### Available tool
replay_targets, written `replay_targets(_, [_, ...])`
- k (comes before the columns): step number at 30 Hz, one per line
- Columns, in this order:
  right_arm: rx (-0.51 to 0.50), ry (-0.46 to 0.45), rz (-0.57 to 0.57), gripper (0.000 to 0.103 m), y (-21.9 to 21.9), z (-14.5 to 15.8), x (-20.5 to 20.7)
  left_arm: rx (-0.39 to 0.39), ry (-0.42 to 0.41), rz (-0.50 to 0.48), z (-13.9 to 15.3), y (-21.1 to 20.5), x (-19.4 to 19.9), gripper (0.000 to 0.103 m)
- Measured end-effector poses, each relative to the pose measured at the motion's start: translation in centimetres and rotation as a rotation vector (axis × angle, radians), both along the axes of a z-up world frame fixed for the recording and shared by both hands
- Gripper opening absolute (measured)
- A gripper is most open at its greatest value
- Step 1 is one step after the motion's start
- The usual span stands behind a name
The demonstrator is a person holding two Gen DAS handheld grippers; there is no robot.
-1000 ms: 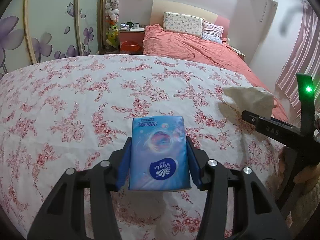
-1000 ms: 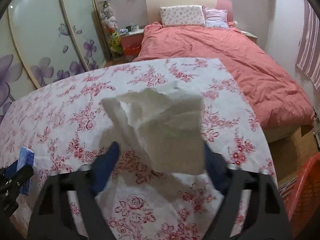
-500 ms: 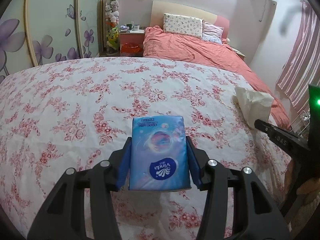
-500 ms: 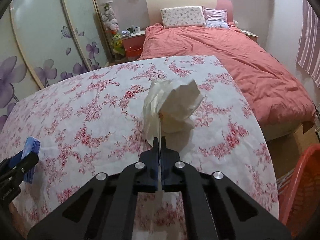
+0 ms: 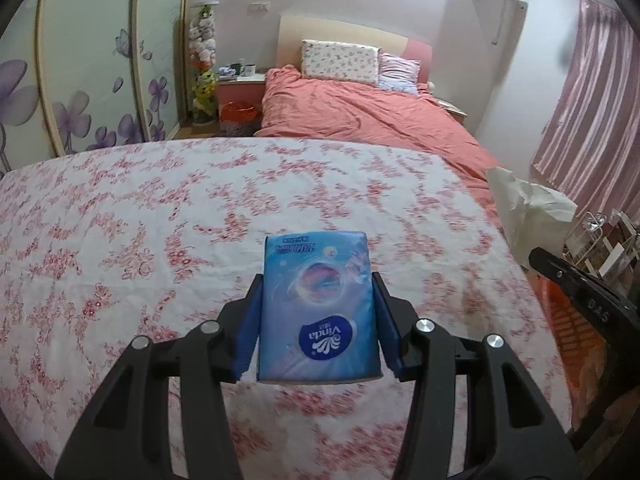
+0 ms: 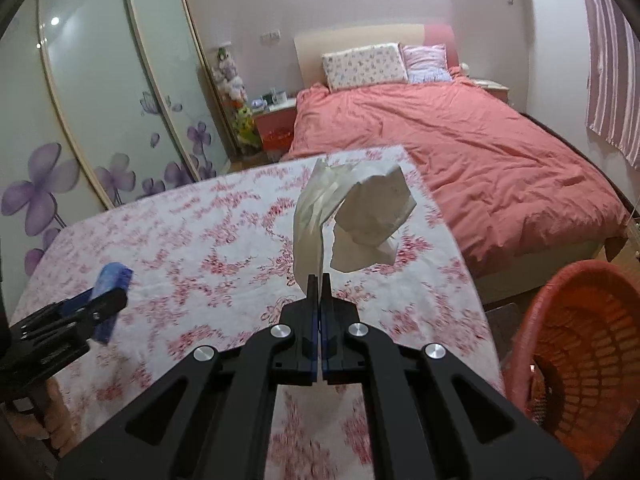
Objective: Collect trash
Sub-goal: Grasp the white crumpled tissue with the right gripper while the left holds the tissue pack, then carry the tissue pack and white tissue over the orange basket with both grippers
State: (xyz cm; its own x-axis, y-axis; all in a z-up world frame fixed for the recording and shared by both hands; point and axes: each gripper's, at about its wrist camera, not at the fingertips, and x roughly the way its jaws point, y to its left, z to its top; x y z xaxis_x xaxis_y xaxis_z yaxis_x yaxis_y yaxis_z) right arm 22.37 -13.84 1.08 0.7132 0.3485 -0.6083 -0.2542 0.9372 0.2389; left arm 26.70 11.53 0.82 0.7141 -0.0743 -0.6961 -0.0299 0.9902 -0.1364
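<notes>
Up close, the left gripper (image 5: 318, 300) has its jaws clamped on the two long sides of a blue Vinda tissue pack (image 5: 318, 308), held flat above a tabletop (image 5: 160, 216) covered in a red-and-white floral cloth. Beside it, the right gripper (image 6: 320, 280) has its jaws pinched nearly together on the lower edge of a crumpled white tissue (image 6: 352, 220), which stands up from the tips and curls over above the cloth near the tabletop's right edge. Just past that edge, low at the right, sits an orange mesh basket (image 6: 580, 320) on the floor. Farther back lies a bed (image 6: 460, 152) under a salmon quilt with two pillows (image 6: 364, 65), a nightstand (image 5: 240, 84) beside it and a wardrobe (image 6: 100, 100) with purple flowers at left.
</notes>
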Motion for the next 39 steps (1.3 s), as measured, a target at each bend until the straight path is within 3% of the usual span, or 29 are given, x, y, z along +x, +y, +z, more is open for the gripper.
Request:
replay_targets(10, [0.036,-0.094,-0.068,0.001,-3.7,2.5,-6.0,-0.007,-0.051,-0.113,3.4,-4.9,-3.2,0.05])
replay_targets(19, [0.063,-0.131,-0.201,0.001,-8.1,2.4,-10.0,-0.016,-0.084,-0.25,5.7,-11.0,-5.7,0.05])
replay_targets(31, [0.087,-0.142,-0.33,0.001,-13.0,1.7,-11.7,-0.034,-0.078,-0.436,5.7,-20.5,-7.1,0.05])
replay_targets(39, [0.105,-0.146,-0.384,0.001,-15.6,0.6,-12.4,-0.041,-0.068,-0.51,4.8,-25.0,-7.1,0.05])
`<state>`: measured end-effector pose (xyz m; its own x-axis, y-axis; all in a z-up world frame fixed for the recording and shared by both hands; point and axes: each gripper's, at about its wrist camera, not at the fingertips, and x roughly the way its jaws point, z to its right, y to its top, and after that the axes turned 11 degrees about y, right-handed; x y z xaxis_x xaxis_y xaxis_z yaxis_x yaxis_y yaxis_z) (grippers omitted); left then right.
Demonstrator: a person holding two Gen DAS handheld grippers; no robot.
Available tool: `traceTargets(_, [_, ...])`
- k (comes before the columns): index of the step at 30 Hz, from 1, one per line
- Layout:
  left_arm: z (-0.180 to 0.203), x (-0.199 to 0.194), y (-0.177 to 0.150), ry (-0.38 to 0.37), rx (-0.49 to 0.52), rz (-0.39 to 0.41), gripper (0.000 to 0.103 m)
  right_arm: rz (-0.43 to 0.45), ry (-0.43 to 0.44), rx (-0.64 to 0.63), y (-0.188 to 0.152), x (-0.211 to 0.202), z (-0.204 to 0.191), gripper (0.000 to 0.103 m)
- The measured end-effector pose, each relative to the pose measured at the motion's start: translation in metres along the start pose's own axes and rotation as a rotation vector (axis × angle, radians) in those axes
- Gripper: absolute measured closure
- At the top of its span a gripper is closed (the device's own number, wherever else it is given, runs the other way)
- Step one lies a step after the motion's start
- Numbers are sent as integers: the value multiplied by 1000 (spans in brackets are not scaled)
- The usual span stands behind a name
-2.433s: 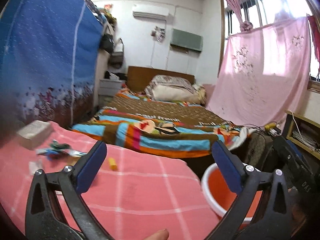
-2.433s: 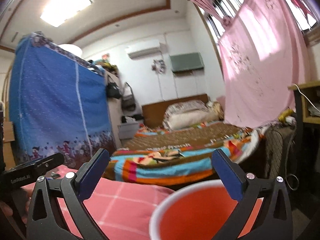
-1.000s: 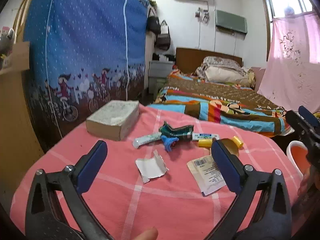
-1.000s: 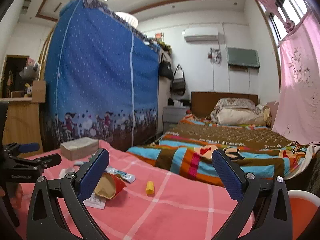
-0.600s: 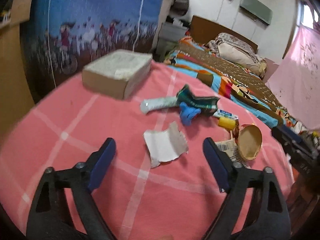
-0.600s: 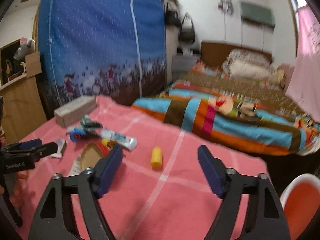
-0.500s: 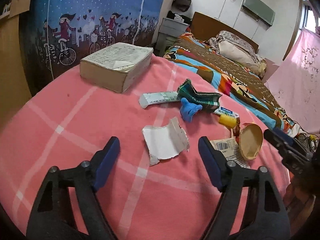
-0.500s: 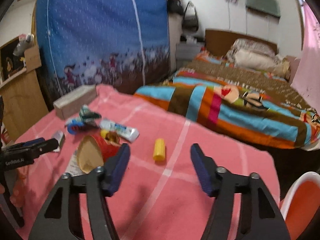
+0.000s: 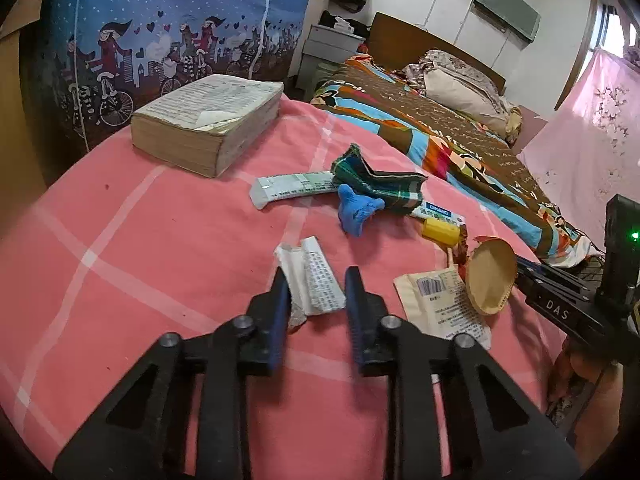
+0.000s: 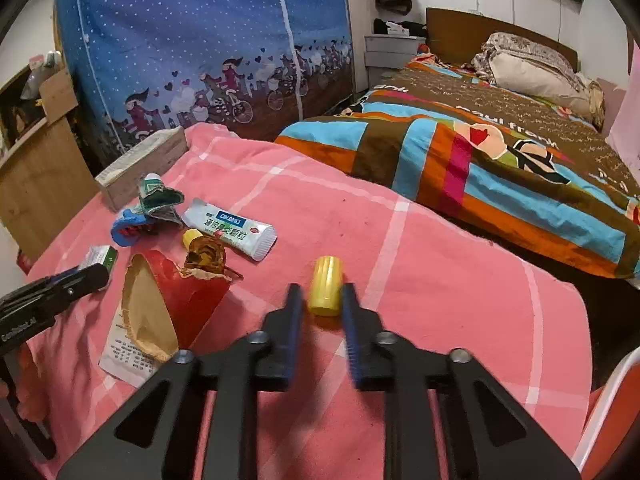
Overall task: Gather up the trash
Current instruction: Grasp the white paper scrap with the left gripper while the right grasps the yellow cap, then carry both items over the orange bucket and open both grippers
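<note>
Between once-wide jaws: yellow cap (image 10: 325, 291).

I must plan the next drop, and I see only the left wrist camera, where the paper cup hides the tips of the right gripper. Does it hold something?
Observer: Yes. The right gripper is shut on a yellow cap that lies on the pink cloth.
Operator: Is there a bin somewhere near it?
Observer: An orange basin with a white rim shows at the lower right edge of the right wrist view, past the edge of the cloth.
</note>
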<state>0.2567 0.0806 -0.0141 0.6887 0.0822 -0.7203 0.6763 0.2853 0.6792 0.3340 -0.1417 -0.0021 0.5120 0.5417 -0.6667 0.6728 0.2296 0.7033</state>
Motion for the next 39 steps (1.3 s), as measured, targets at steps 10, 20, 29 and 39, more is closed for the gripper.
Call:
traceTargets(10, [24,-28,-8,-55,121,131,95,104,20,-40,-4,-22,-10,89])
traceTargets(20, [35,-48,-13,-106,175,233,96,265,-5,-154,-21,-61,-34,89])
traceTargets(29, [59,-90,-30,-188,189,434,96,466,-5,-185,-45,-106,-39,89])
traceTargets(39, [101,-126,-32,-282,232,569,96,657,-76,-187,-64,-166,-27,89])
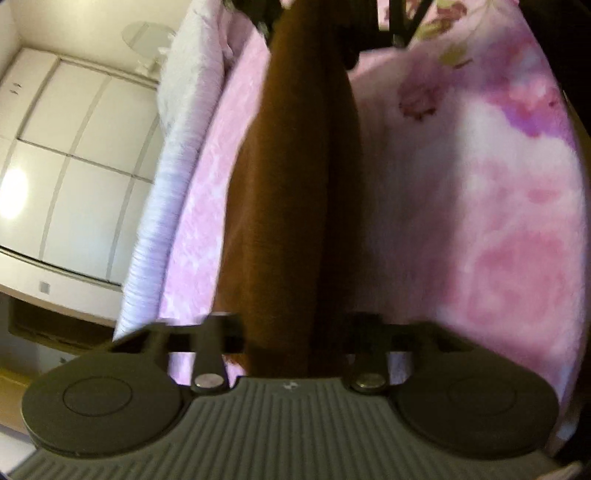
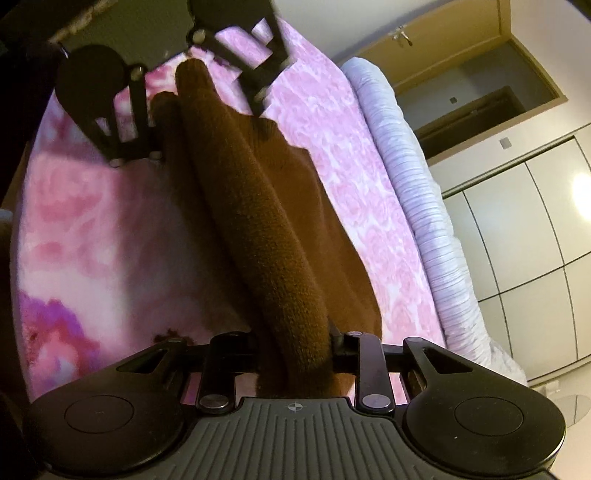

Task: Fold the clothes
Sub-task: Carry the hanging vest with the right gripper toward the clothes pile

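Observation:
A brown knitted garment (image 1: 295, 184) hangs bunched in a long roll above the bed, stretched between my two grippers. My left gripper (image 1: 291, 332) is shut on one end, and the fabric fills the gap between its jaws. At the top of the left wrist view, my right gripper (image 1: 332, 33) shows as dark parts around the far end. In the right wrist view, the garment (image 2: 258, 229) runs up from my right gripper (image 2: 295, 347), which is shut on it. It reaches my left gripper (image 2: 197, 127) at the upper left. The pads themselves are hidden by cloth.
A pink floral blanket (image 1: 480, 221) (image 2: 92, 221) covers the bed beneath the garment. A white ribbed quilt (image 1: 162, 221) (image 2: 417, 206) lies along the bed's edge. Beyond it stand white wardrobe doors (image 1: 74, 147) (image 2: 535, 240) and a wooden door frame (image 2: 461, 74).

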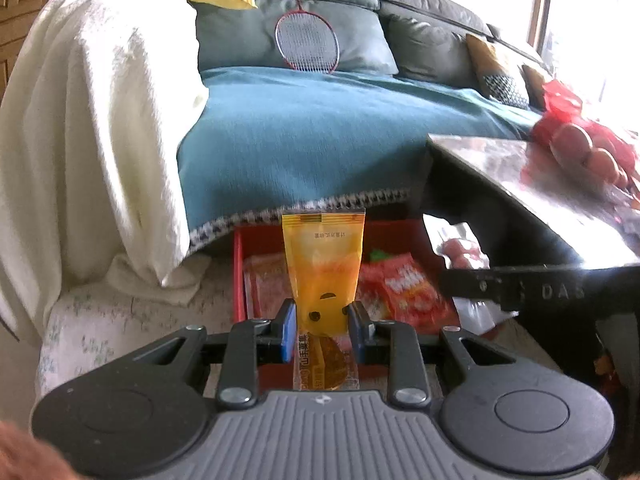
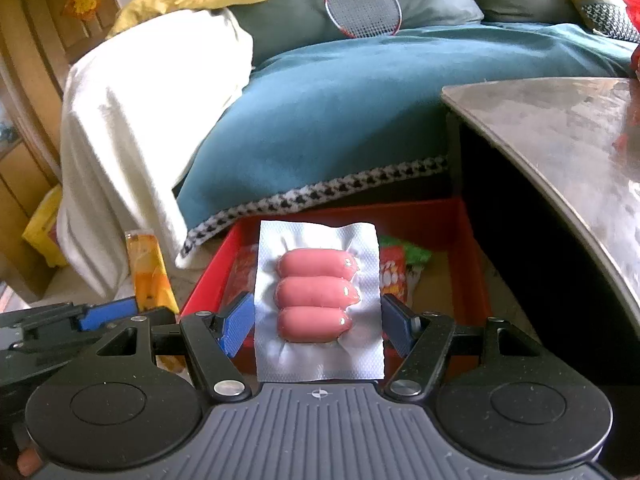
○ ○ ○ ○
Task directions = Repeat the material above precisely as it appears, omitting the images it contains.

Solution to the problem =
### Available tool
replay_targets, written `replay_targets(_, [_, ...])`
- k (comes before the columns): step number at 30 Hz, one per line
- Columns, in this order:
  right_arm: rx (-0.51 to 0.50), ry (-0.46 to 0.45), rz (-0.57 to 0.57), gripper (0.000 to 0.103 m), y (-21.9 to 21.9), z (-14.5 to 15.8), x (-20.5 to 20.7)
  left_arm: rx (-0.39 to 0.39), ry (-0.42 to 0.41), rz (-0.50 to 0.48), z (-13.9 to 15.3), y (-21.1 to 20.5), x (-19.4 to 19.9), gripper (0.000 to 0.103 m)
- Measured end-effector poses, each relative to the pose measured at the motion's start: translation in centimetres and rotation as a rotation vector (axis × angle, radians), both along the axes of a z-up world frame fixed for the recording and shared by both hands
- Gripper opening absolute (measured)
- A gripper is most open at its greatest value
- Step 1 is one step after the motion's start
- The usual span stands behind a name
The demonstrator is a person holding two Gen DAS handheld grippers; there is no robot.
-1000 ms: 
-1000 ms: 
-500 ms: 
-500 ms: 
+0 ms: 
+0 ms: 
Objective: Collect trash
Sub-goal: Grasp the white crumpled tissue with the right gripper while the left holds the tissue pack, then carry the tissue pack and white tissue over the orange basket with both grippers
State: (xyz cm; its own x-axis, y-axis; all in a z-up world frame fixed for the recording and shared by both hands; point and axes: each gripper's, at about its wrist camera, not at the fingertips, and x roughly the way its jaws point, y to its left, z to its top; x y z xaxis_x xaxis_y xaxis_z yaxis_x yaxis_y yaxis_z) right arm 22.37 -13.84 1.08 0.7132 0.3485 -0.6083 -0.2542 0.9372 0.2389; left arm 26.70 11.53 0.82 0.7141 -0.0743 -0.6961 -0.0299 0.9902 -0.1364
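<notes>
Up close, the left gripper (image 5: 318, 300) has its jaws clamped on the two long sides of a blue Vinda tissue pack (image 5: 318, 308), held flat above a tabletop (image 5: 160, 216) covered in a red-and-white floral cloth. Beside it, the right gripper (image 6: 320, 280) has its jaws pinched nearly together on the lower edge of a crumpled white tissue (image 6: 352, 220), which stands up from the tips and curls over above the cloth near the tabletop's right edge. Just past that edge, low at the right, sits an orange mesh basket (image 6: 580, 320) on the floor. Farther back lies a bed (image 6: 460, 152) under a salmon quilt with two pillows (image 6: 364, 65), a nightstand (image 5: 240, 84) beside it and a wardrobe (image 6: 100, 100) with purple flowers at left.
</notes>
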Motion for the next 39 steps (1.3 s), as measured, a target at each bend until the straight path is within 3% of the usual span, or 29 are given, x, y, z along +x, +y, +z, more is open for the gripper.
Request:
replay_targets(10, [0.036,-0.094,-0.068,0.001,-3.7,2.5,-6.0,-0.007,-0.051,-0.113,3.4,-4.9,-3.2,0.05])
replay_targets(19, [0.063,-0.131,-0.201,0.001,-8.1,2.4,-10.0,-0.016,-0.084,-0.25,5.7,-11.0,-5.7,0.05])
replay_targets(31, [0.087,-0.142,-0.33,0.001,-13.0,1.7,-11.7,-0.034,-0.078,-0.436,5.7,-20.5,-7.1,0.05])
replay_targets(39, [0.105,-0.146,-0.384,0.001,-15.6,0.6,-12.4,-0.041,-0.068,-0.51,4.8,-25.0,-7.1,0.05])
`<state>`: measured end-effector pose (xyz m; its own x-axis, y-axis; all in a z-up world frame fixed for the recording and shared by both hands; point and axes: each gripper's, at about its wrist camera, not at the fingertips, and x roughly the way its jaws point, z to its right, y to its top, and after that the axes turned 11 degrees about y, right-handed; x y z xaxis_x xaxis_y xaxis_z yaxis_x yaxis_y yaxis_z) (grippers omitted); left then right.
Demonstrator: a person holding two Gen DAS handheld grippers; no robot.
Available tool: `traceTargets(_, [_, ...])`
- k (comes before the columns): index of the step at 30 Hz, from 1, one per line
- Layout:
  left_arm: z (-0.180 to 0.203), x (-0.199 to 0.194), y (-0.177 to 0.150), ry (-0.38 to 0.37), rx (-0.49 to 0.52), rz (-0.39 to 0.41), gripper (0.000 to 0.103 m)
  right_arm: rz (-0.43 to 0.45), ry (-0.43 to 0.44), rx (-0.64 to 0.63), y (-0.188 to 0.152), x (-0.211 to 0.202), z (-0.204 to 0.191), gripper (0.000 to 0.103 m)
- The measured end-effector pose, each relative to the pose measured at the motion's start: translation in metres along the start pose's own axes and rotation as a rotation vector (axis × angle, radians) in those axes
- Gripper: absolute measured closure
- At the top of its span a gripper is closed (the device's own number, wherever else it is given, runs the other way)
- Step one lies a step after the motion's start
- Numbers are sent as integers: the value multiplied by 1000 (spans in brackets are not scaled)
- The usual span stands behind a name
-2.433s: 
-2.433s: 
-1.000s: 
-1.000s: 
-0.600s: 
-0.600s: 
-0.500s: 
-0.500s: 
+0.000s: 
+0.000s: 
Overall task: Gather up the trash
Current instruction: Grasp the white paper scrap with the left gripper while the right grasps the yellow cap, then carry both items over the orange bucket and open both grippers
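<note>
Between once-wide jaws: yellow cap (image 10: 325, 291).

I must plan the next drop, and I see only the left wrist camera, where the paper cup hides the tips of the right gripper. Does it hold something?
Observer: Yes. The right gripper is shut on a yellow cap that lies on the pink cloth.
Operator: Is there a bin somewhere near it?
Observer: An orange basin with a white rim shows at the lower right edge of the right wrist view, past the edge of the cloth.
</note>
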<state>0.2567 0.0806 -0.0141 0.6887 0.0822 -0.7203 0.6763 0.2853 0.6792 0.3340 -0.1417 -0.0021 0.5120 0.5417 -0.6667 0.6728 0.2296 0.7033</state>
Motion for the next 39 steps (1.3 s), as measured, targets at steps 10, 20, 29 and 39, more is closed for the gripper.
Call:
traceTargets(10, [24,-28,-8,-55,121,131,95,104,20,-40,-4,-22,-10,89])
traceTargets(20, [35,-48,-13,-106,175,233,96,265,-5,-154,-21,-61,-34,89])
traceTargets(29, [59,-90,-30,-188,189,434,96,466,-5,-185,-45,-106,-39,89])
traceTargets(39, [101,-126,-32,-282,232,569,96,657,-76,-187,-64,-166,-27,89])

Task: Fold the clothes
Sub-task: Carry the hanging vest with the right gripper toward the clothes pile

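Observation:
A brown knitted garment (image 1: 295, 184) hangs bunched in a long roll above the bed, stretched between my two grippers. My left gripper (image 1: 291, 332) is shut on one end, and the fabric fills the gap between its jaws. At the top of the left wrist view, my right gripper (image 1: 332, 33) shows as dark parts around the far end. In the right wrist view, the garment (image 2: 258, 229) runs up from my right gripper (image 2: 295, 347), which is shut on it. It reaches my left gripper (image 2: 197, 127) at the upper left. The pads themselves are hidden by cloth.
A pink floral blanket (image 1: 480, 221) (image 2: 92, 221) covers the bed beneath the garment. A white ribbed quilt (image 1: 162, 221) (image 2: 417, 206) lies along the bed's edge. Beyond it stand white wardrobe doors (image 1: 74, 147) (image 2: 535, 240) and a wooden door frame (image 2: 461, 74).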

Output for the exercise is complete.